インドの親英エリート
20世紀に入るとアメリカが覇権国家となり、イギリス帝国は衰退し始めるが、興味深いのはインドとの関係である。1858年に直轄植民地としたが、独立までに約90年も要した。
「インドの独立が第2次大戦後の1947年まで延びたのは、親英エリートたちがいたせい?」
「インドに協力者(コラボレーター)がいたからですが、ここの表現は注意が必要です。これまでは英雄的民族主義者による独立、とされてきましたからね。けれど実際は、イギリスの“帝国臣民”になると多様な優遇策があった。だからインドのエリートたちは親英派が多く、独立まで時間がかかったのです」
独立を推進したガンディーやネルーも、当初はイギリス教育を受けた親英派だったのだ。
1944年、世界経済安定化のためブレトン・ウッズ協定が締結され、国際基軸通貨が英ポンドから米ドルへと変わった。

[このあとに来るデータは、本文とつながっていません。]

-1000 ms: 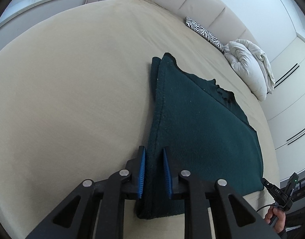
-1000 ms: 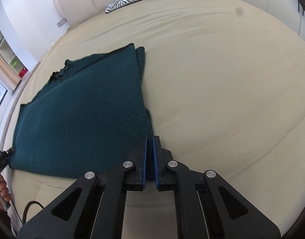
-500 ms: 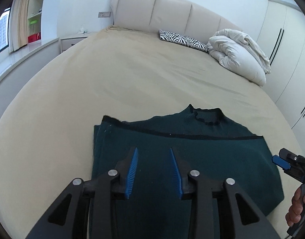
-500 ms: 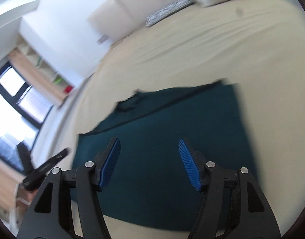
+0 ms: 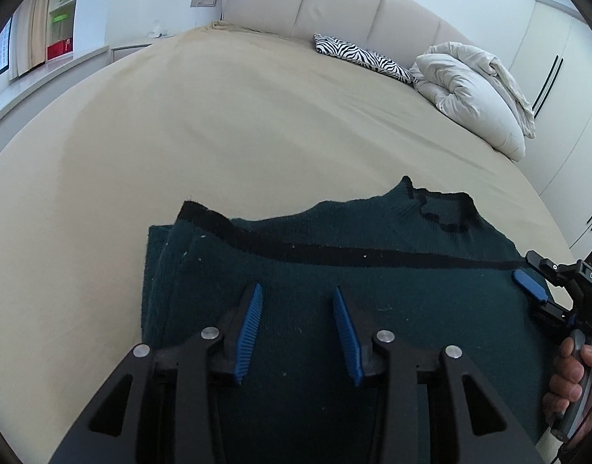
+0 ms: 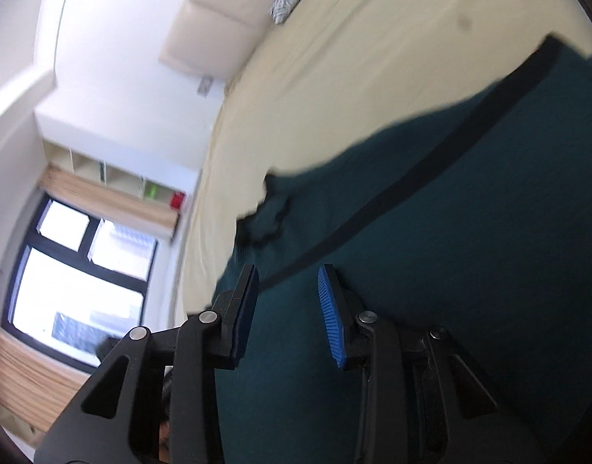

「それから現代へと到るわけですが、目下の重大事はブレグジット(EU離脱)?」
イギリスでは2016年から4人の首相を経て、21年1月より施行された。
「でも、コロナ禍もあって物価上昇や労働力不足など苦戦続きですね。23年7月調査では、国民の54%が否定的評価だとか?」
「EUを離脱しても地位は急には浮上しません。ですが当面ブレグジットは続くでしょう」
「ところで秋田さんは22年に登場したインド系のスナク首相に、かなり期待を寄せている?」
「グジャラート州出身の祖父がアフリカに渡り、ケニヤ生まれの父は帝国臣民、そして彼がイギリスでエリート官僚。スナク家はイギリス帝国のシステムをうまく活用してきました。現在のイギリスはアジア・太平洋戦略を掲げていますから、首相がインド系であれば大きなメリットになります。何しろインドは世界一の人口で経済成長著しく、しかもモディ首相はグローバル・サウスの代表でもあります。過去のインドとの歴史的交流や人的ネットワークを生かし、イギリスがある程度の復興を図ることは可能だと思っています」
旧覇権国家イギリスは、したたかだ。その軌跡から、日本が学べることは何かないのだろうか?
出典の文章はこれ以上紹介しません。